**Your instructions**
Only the text belongs in the copy: repeat each record exactly, without pictures.

**Data provided**
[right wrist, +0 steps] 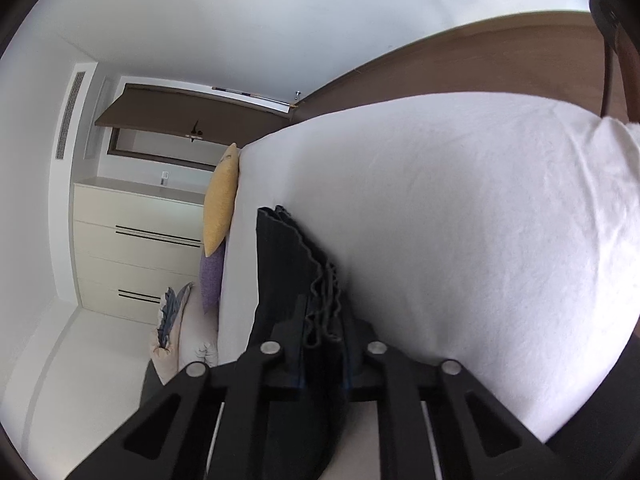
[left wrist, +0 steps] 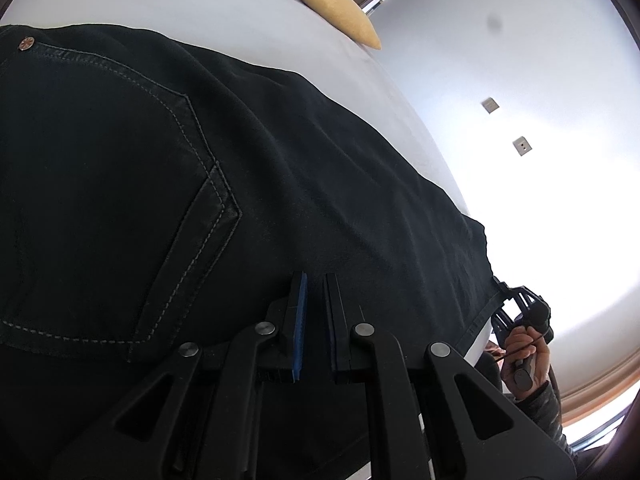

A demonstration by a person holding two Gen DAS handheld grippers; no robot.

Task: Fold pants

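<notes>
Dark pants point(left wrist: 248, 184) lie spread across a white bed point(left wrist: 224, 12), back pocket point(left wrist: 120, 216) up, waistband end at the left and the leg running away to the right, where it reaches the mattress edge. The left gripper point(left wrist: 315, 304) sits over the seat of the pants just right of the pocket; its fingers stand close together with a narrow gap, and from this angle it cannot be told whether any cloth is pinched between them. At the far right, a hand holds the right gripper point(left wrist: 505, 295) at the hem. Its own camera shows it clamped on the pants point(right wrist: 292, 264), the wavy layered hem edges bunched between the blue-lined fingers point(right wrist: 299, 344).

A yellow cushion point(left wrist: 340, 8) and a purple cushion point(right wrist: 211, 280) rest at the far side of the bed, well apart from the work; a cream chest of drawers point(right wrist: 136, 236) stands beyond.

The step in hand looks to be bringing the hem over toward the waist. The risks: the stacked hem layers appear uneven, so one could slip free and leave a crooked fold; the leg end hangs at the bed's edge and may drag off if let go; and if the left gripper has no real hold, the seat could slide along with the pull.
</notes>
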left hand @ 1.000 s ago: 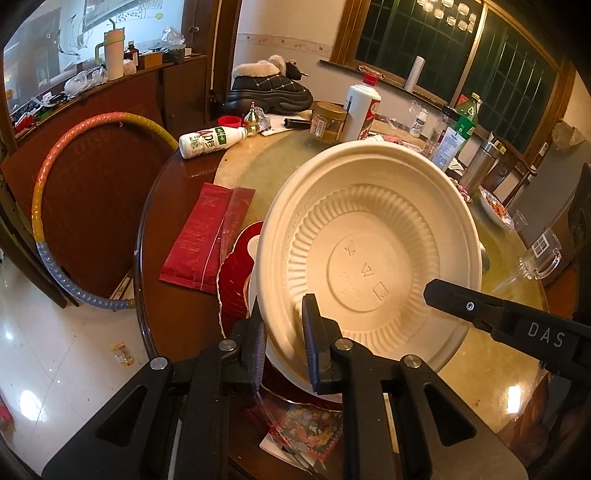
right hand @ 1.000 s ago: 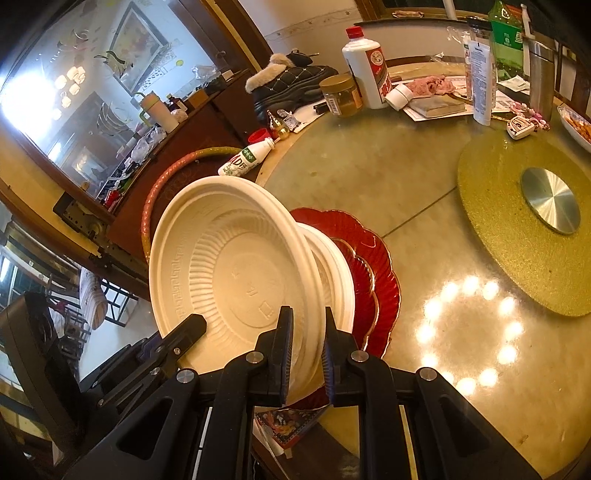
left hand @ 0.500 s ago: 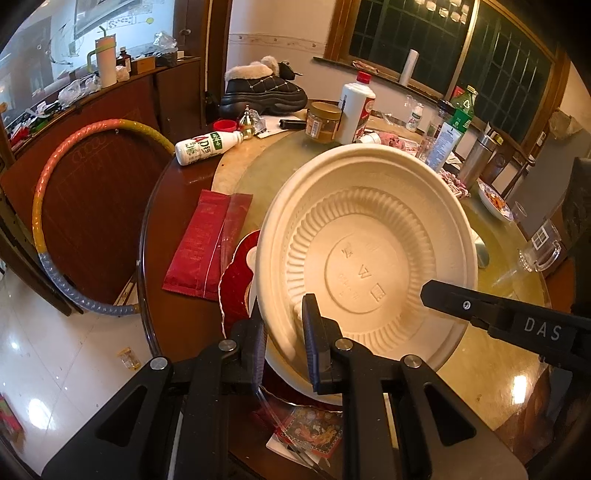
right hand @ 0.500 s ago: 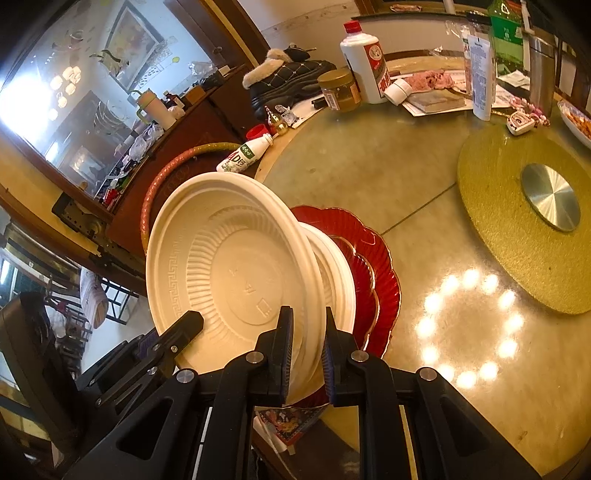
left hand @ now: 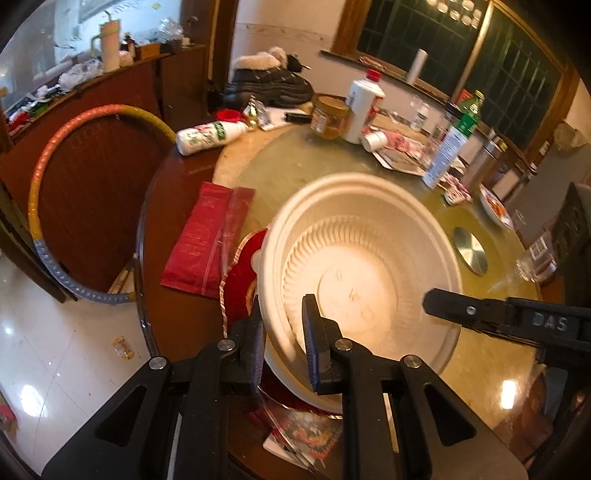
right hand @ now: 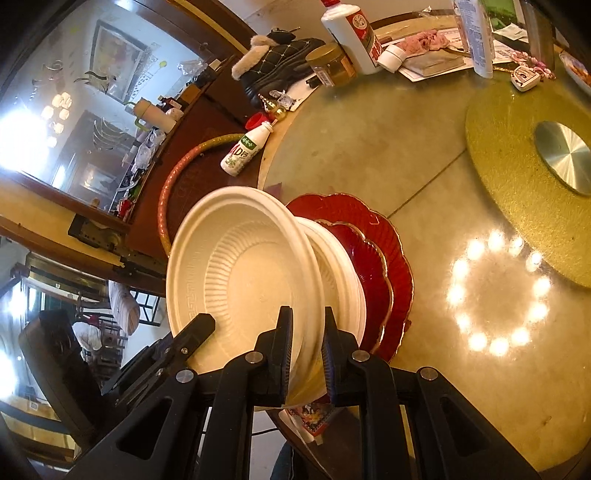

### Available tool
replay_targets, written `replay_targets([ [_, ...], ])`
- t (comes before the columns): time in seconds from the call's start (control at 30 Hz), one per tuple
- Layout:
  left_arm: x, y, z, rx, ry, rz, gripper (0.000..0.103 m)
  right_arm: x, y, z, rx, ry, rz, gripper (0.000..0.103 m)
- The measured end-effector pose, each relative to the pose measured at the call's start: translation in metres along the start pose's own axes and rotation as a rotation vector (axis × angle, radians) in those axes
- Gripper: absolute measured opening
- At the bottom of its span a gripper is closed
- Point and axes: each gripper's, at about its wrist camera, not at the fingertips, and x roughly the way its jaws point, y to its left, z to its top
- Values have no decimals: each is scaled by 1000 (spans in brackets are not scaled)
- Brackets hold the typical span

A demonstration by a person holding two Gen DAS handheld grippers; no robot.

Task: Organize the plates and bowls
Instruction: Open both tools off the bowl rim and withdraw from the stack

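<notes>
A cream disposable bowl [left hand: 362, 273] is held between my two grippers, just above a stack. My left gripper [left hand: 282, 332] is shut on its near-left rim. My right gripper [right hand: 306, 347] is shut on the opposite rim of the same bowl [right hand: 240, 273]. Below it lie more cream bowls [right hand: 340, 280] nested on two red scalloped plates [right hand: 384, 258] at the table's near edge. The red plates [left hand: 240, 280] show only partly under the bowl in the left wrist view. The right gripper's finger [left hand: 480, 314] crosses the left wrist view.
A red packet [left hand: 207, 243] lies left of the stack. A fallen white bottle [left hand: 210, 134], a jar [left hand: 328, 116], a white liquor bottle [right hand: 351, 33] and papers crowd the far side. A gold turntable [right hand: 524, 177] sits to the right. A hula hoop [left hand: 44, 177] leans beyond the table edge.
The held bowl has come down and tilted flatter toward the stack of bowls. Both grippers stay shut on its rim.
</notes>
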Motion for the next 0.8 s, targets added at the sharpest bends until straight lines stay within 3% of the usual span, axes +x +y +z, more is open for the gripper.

**Solution**
[right wrist, +0 steps] 
[left wrist, +0 steps] 

A demonstration by a person holding two Gen DAS handheld grippers; no robot.

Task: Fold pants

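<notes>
Dark pants point(left wrist: 248, 184) lie spread across a white bed point(left wrist: 224, 12), back pocket point(left wrist: 120, 216) up, waistband end at the left and the leg running away to the right, where it reaches the mattress edge. The left gripper point(left wrist: 315, 304) sits over the seat of the pants just right of the pocket; its fingers stand close together with a narrow gap, and from this angle it cannot be told whether any cloth is pinched between them. At the far right, a hand holds the right gripper point(left wrist: 505, 295) at the hem. Its own camera shows it clamped on the pants point(right wrist: 292, 264), the wavy layered hem edges bunched between the blue-lined fingers point(right wrist: 299, 344).

A yellow cushion point(left wrist: 340, 8) and a purple cushion point(right wrist: 211, 280) rest at the far side of the bed, well apart from the work; a cream chest of drawers point(right wrist: 136, 236) stands beyond.

The step in hand looks to be bringing the hem over toward the waist. The risks: the stacked hem layers appear uneven, so one could slip free and leave a crooked fold; the leg end hangs at the bed's edge and may drag off if let go; and if the left gripper has no real hold, the seat could slide along with the pull.
</notes>
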left hand @ 1.000 s ago: 
right hand @ 1.000 s ago: 
left hand @ 0.500 s ago: 
right hand @ 0.500 s ago: 
left hand @ now: 
right hand @ now: 

### Available tool
replay_targets, written `replay_targets([ [_, ...], ])`
- t (comes before the columns): time in seconds from the call's start (control at 30 Hz), one per tuple
- Layout:
  left_arm: x, y, z, rx, ry, rz, gripper (0.000..0.103 m)
  right_arm: x, y, z, rx, ry, rz, gripper (0.000..0.103 m)
- The measured end-effector pose, each relative to the pose measured at the call's start: translation in metres along the start pose's own axes and rotation as a rotation vector (axis × angle, radians) in those axes
- Gripper: absolute measured opening
- At the bottom of its span a gripper is closed
- Point and axes: each gripper's, at about its wrist camera, not at the fingertips, and x roughly the way its jaws point, y to its left, z to its top
- Values have no decimals: each is scaled by 1000 (spans in brackets are not scaled)
- Brackets hold the typical span

A demonstration by a person holding two Gen DAS handheld grippers; no robot.

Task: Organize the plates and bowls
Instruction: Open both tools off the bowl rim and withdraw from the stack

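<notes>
A cream disposable bowl [left hand: 362, 273] is held between my two grippers, just above a stack. My left gripper [left hand: 282, 332] is shut on its near-left rim. My right gripper [right hand: 306, 347] is shut on the opposite rim of the same bowl [right hand: 240, 273]. Below it lie more cream bowls [right hand: 340, 280] nested on two red scalloped plates [right hand: 384, 258] at the table's near edge. The red plates [left hand: 240, 280] show only partly under the bowl in the left wrist view. The right gripper's finger [left hand: 480, 314] crosses the left wrist view.
A red packet [left hand: 207, 243] lies left of the stack. A fallen white bottle [left hand: 210, 134], a jar [left hand: 328, 116], a white liquor bottle [right hand: 351, 33] and papers crowd the far side. A gold turntable [right hand: 524, 177] sits to the right. A hula hoop [left hand: 44, 177] leans beyond the table edge.
The held bowl has come down and tilted flatter toward the stack of bowls. Both grippers stay shut on its rim.
</notes>
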Motion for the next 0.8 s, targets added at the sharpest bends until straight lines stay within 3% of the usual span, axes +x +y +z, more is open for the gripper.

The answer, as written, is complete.